● **Exercise**
Reproduce the lines below exactly. Begin with the first, end with the line containing "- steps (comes", and leave out the pictures.

Recorded data:
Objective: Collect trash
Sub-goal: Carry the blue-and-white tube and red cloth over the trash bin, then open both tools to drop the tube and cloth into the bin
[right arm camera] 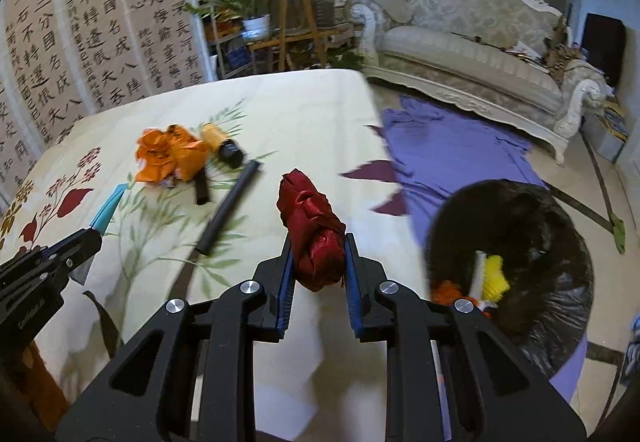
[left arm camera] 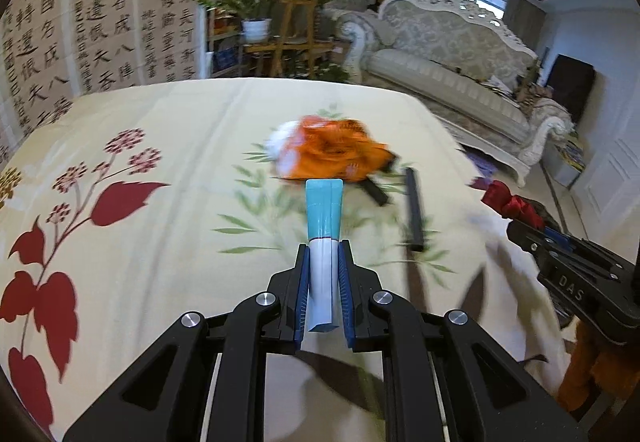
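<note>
With the right gripper (right arm camera: 318, 242) fingers pinching the red wrapper (right arm camera: 312, 230) and the left gripper (left arm camera: 323, 274) fingers pinching the tube (left arm camera: 323, 234), swing both squarely over the bin (right arm camera: 516, 242) beside the surface (right arm camera: 300, 110) before letting go

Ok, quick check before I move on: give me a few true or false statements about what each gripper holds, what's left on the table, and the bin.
1. The left gripper is shut on a white and teal tube. True.
2. The right gripper is empty. False: it clamps a crumpled red wrapper.
3. An orange wrapper lies on the tablecloth. True.
4. The black-lined bin stands on the table. False: it sits on the floor to the right.
5. The bin is empty. False: yellow and orange items show inside.
</note>
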A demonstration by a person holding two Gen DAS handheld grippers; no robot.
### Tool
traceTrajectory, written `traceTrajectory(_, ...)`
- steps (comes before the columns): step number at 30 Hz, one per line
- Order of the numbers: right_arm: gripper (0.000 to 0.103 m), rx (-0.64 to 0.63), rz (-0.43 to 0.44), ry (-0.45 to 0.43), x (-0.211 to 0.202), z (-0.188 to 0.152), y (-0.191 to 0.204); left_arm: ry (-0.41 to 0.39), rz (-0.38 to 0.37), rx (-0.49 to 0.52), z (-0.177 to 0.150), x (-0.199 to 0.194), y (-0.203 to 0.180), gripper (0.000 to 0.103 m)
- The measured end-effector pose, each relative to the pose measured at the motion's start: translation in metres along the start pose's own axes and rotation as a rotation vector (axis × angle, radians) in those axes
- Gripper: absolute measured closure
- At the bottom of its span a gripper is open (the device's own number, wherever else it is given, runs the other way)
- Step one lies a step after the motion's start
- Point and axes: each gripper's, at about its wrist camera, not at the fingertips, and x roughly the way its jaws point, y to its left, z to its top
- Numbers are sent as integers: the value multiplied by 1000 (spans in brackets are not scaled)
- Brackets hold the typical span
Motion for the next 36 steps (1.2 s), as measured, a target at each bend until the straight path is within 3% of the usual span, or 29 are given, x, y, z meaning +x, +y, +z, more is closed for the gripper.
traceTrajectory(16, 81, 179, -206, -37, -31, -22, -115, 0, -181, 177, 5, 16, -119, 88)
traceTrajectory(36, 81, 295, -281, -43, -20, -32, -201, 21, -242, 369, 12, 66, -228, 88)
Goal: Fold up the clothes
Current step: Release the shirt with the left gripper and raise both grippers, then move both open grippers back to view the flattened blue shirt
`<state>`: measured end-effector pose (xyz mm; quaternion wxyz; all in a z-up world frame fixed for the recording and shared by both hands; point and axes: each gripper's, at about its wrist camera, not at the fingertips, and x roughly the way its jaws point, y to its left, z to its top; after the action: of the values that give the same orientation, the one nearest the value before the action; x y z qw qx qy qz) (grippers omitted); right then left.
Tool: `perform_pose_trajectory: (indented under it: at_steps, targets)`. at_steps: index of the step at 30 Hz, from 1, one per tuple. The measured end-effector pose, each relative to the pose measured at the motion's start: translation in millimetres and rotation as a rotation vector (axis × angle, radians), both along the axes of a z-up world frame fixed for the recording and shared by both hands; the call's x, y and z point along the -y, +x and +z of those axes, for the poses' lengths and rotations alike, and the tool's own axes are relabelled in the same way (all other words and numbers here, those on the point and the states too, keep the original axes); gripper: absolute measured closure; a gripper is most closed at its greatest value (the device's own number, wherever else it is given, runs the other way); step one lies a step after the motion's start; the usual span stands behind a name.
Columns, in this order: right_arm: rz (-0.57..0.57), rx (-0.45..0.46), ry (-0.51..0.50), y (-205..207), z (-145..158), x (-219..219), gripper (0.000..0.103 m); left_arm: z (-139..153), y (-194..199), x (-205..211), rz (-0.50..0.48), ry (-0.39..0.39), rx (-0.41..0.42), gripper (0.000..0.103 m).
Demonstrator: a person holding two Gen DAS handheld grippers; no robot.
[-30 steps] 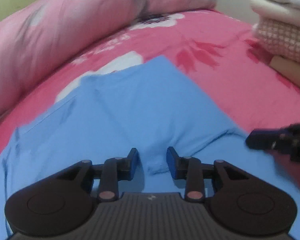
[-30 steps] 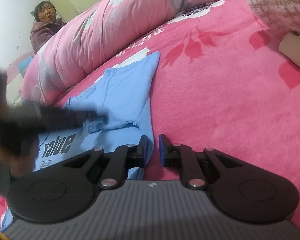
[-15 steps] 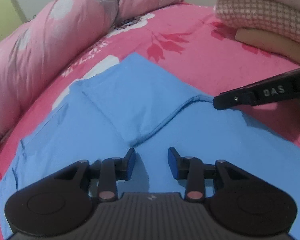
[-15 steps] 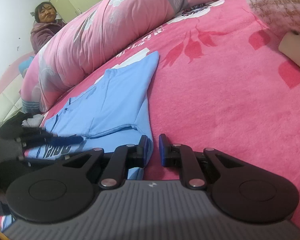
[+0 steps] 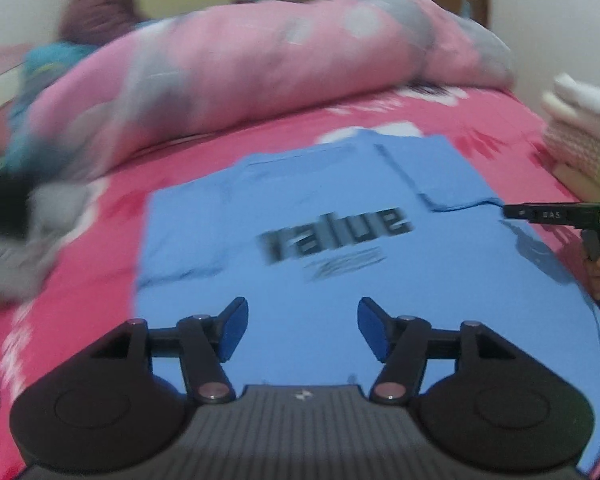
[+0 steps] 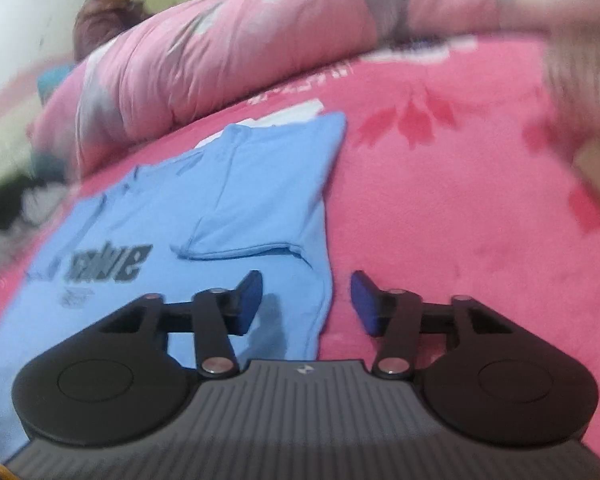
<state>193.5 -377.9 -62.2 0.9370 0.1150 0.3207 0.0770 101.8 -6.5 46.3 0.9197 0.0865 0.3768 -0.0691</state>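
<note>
We've got one blue T-shirt lying flat on the pink floral bed, print side up with "value" across the chest. The sleeve on the right side is already folded in over the body; the other side looks folded too, though the blur makes it hard to be sure.

Left gripper hovers over the lower part of the shirt, jaws apart and opening, nothing between them. Right gripper sits at the shirt's right edge, jaws also opening; the edge of the cloth runs under the gap but the pads aren't pressing on it.

Handling-wise: thin, light, floppy knit. It'll sag and crease wherever it isn't supported, and the fuzzy bedspread will probably drag at it. We'd pinch the hem at its two corners and carry it up towards the collar.

Count: one shirt, two grippers, one rolled pink quilt, one stack of folded things at the right, one person in the background.
</note>
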Motion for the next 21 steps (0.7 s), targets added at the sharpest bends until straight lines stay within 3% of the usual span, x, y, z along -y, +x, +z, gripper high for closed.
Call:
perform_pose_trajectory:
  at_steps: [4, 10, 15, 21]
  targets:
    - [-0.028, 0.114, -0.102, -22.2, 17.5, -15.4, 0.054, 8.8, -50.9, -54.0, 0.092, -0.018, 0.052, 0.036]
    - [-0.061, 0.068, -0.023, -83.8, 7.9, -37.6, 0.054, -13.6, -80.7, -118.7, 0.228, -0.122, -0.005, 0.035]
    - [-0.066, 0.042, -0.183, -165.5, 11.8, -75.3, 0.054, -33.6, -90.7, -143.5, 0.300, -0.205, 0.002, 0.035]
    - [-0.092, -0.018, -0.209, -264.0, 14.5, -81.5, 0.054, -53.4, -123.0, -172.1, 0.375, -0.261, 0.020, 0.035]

● **Written answer**
Objective: Collect trash
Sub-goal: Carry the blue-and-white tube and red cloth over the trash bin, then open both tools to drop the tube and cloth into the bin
[right arm camera] 
[left arm camera] 
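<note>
With the right gripper (right arm camera: 318, 242) fingers pinching the red wrapper (right arm camera: 312, 230) and the left gripper (left arm camera: 323, 274) fingers pinching the tube (left arm camera: 323, 234), swing both squarely over the bin (right arm camera: 516, 242) beside the surface (right arm camera: 300, 110) before letting go

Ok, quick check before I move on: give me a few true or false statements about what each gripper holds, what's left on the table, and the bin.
1. The left gripper is shut on a white and teal tube. True.
2. The right gripper is empty. False: it clamps a crumpled red wrapper.
3. An orange wrapper lies on the tablecloth. True.
4. The black-lined bin stands on the table. False: it sits on the floor to the right.
5. The bin is empty. False: yellow and orange items show inside.
</note>
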A demonstration by a person holding two Gen DAS handheld grippers; no robot.
### Tool
traceTrajectory, written `traceTrajectory(_, ...)`
- steps (comes before the columns): step number at 30 Hz, one per line

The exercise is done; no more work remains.